Fastenzeit 2022

Gedicht in der Fastenzeit

Datum:
Mi. 2. März 2022
Von:
Pfarrer Ronald Ashley Givens

Gib Frieden, Herr, gib Frieden

2) Gib Frieden, Herr, wir bitten! Die Erde wartet sehr.

Es wird so viel gelitten, die Furcht wächst mehr und mehr.

Die Horizonte grollen, der Glaube spinnt sich ein.

Hilf, wenn wir weichen wollen, und lass uns nicht allein.

 

4) Gib Frieden, Herr, gib Frieden: Denn trotzig und verzagt

hat sich das Herz geschieden von dem, was Liebe sagt!

Gib Mut zum Händereichen, zur Rede, die nicht lügt,

und mach aus uns ein Zeichen dafür, dass Friede siegt.

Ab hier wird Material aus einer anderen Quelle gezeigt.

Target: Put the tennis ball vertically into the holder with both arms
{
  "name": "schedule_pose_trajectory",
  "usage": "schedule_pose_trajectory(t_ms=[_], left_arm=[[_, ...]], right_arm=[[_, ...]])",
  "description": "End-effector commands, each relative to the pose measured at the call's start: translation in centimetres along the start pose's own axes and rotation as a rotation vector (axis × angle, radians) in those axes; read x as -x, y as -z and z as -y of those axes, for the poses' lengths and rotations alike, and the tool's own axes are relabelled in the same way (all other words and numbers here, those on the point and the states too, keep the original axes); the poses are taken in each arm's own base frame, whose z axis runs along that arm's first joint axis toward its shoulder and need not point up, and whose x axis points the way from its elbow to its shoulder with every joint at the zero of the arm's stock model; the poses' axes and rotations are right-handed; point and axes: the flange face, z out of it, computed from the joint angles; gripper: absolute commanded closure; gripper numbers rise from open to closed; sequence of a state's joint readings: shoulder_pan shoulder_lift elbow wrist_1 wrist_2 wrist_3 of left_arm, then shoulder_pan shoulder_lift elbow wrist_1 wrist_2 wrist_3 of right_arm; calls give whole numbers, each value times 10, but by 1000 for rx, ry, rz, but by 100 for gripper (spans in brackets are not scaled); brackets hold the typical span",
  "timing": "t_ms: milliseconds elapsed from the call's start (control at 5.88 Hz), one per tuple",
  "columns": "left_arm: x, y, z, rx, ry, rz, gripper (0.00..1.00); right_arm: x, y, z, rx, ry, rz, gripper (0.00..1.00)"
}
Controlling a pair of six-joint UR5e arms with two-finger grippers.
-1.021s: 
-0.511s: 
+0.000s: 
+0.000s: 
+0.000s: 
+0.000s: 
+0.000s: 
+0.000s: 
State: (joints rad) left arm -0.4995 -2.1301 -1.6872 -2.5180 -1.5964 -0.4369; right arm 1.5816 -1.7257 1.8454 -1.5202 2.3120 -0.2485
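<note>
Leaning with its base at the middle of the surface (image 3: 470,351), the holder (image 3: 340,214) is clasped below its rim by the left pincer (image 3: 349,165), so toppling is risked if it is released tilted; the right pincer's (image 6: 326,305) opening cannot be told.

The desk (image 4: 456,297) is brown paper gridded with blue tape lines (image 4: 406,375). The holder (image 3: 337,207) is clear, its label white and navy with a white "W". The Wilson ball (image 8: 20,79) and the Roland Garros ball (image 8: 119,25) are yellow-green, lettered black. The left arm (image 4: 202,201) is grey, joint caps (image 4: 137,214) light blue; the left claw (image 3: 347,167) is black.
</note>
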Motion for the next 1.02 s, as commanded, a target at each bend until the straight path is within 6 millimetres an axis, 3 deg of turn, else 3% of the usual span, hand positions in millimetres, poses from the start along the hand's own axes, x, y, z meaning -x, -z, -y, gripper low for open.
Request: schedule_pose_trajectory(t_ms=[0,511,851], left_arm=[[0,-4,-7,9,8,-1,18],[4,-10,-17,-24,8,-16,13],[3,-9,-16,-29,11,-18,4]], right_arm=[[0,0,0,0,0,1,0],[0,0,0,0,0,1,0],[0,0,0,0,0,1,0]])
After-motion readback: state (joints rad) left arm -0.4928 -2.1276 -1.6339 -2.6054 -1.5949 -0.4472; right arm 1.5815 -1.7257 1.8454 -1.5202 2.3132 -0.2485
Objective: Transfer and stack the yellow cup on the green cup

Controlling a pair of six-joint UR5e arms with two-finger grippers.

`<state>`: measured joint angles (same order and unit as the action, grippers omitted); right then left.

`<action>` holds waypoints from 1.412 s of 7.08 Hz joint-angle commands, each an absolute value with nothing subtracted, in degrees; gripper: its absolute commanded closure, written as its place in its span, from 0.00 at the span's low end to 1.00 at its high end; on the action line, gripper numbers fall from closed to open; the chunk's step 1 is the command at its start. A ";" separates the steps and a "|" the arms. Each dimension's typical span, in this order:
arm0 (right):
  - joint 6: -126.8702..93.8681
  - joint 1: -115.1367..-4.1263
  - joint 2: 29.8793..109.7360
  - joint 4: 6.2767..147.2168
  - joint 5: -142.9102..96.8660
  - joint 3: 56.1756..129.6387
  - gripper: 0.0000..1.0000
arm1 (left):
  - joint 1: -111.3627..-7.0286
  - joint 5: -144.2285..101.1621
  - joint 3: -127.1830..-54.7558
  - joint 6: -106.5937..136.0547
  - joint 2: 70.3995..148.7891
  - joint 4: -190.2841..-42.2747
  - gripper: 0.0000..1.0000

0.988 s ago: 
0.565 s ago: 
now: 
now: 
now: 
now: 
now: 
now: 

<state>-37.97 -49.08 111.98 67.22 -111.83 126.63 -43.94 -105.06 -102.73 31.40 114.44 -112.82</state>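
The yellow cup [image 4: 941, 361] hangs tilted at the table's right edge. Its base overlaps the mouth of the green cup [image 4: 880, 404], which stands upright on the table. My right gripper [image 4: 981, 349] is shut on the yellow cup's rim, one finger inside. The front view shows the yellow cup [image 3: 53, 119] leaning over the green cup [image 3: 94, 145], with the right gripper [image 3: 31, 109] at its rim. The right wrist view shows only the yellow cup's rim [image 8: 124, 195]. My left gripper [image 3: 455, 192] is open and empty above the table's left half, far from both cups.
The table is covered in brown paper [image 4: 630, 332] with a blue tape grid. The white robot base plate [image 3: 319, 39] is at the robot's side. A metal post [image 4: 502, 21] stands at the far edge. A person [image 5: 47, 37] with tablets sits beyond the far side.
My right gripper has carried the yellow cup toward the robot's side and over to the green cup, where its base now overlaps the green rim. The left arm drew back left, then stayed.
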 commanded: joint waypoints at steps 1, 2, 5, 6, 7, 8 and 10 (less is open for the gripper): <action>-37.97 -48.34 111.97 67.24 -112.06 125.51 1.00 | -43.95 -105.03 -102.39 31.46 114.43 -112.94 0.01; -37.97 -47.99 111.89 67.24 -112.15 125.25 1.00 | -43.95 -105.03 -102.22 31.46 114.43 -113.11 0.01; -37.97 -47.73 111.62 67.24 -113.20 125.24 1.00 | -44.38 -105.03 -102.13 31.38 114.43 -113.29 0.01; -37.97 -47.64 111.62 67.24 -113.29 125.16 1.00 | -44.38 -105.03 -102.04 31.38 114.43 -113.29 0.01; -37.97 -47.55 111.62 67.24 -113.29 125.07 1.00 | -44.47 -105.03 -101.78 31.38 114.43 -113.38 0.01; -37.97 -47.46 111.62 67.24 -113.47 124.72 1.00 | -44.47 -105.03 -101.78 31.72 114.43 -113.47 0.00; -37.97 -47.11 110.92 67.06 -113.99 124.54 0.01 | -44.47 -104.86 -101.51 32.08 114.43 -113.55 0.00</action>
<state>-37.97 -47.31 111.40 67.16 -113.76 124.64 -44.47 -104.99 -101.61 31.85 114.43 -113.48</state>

("Gib Frieden, Herr, gib Frieden" ist ein von dem mennonitischen Kirchenlieddichter Jan Nooter verfasstes Kirchenlied. Übersetzt ins Deutsche von Jürgen Henkys. Evang Gesangbuch 430, Strophen 2+4.)

 

Ein tiefes, dunkles Blau umfängt einen, wenn man die schwere Türe der „Kaiser Wilhelm Gedächtnis Kirche“ in Berlin-Mitte aufzieht. Es ist Sonntag. Die große Friedensdemonstration, die sich durch Berlin geschoben hat, hat nach und nach den Verkehr und den Alltag wieder freigegeben. Und doch ist sie allgegenwärtig. In allen möglichen Sprachen hört man immer wieder das Wort UKRAINE in Gesprächen heraus. Viele sind am Ende des Friedensmarsches von der Russischen Botschaft durch den Tiergarten spaziert, um im Blau dieser Kirche, unter dem stillen und in sich ruhenden Christus von Ernst Barlach eine Kerze zu entzünden. Dort, in diesem tiefen Blau, habe ich das Gebet von Jan Nooter gelesen und nachgebetet. Schon nach der zweiten Zeile wusste ich, dass dieses Gedicht uns durch die Fastenzeit begleiten wird.

Dieses Gedicht oder Gebet ist wie eine Fußnote zum Vaterunser für unsere Tage. Obwohl es 1963 geschrieben worden ist, könnte es nicht aktueller sein. Jan Nooter dichtet es im selben Jahr, in dem Papst Johannes XXIII. seinen Friedensbrief „Pacem in terris“, Friede auf Erden, an die Völker unserer Erde schreibt. Mitten im Kalten Krieg, zwei Jahre nach dem Bau der Berliner Mauer, unter dem Eindruck der Kubakrise.

Es gibt viele Zeilen im Vaterunser, wo man das Zeichen für die Fußnote setzen könnte, den Hinweis, dass dieses Gebet von Jan Nooter, jenes Wort oder jene Bitte Jesu im Vaterunser aufgreift, erläutert, verdichtet.

Wandert man von der „Gedächtniskirche“ quer durch Berlin zur „Herz Jesu Kirche“ am Prenzlauer Berg, dann findet man dort einen der sog. Friedensmahner, die in ganz Europa, anlässlich des 40. Jahrestages der Friedensenzyklika "Pacem in terris", aufgestellt worden sind. Sie laden ein, täglich um 12 Uhr innezuhalten, entweder das Vaterunser, den Engel des Herrn zu beten, oder eine Minute zu schweigen. Für den Frieden in der Welt. Der erste dieser Friedensmahner wurde an der Brücke in Sarajewo, wo der 1. Weltkrieg begann, aufgestellt.

Wir in Viernheim läuten jeden Tag um 12.00 Uhr unsere Glocken. Sie sind eine beständige Einladung, einen Raum im eigenen Herzen zu öffnen, den Gott braucht, um dem Frieden auf Erden eine Chance zu geben.

 

1) Gib Frieden, Herr, gib Frieden, die Welt nimmt schlimmen Lauf.

Recht wird durch Macht entschieden, wer lügt, liegt obenauf.

Das Unrecht geht im Schwange, wer stark ist, der gewinnt.

Wir rufen: Herr, wie lange? Hilf uns, die friedlos sind.

 

3) Gib Frieden, Herr, wir bitten! Du selbst bist, was uns fehlt.

Du hast für uns gelitten, hast unsern Streit erwählt,

damit wir leben könnten, in Ängsten und doch frei,

und jedem Freude gönnten, wie feind er uns auch sei.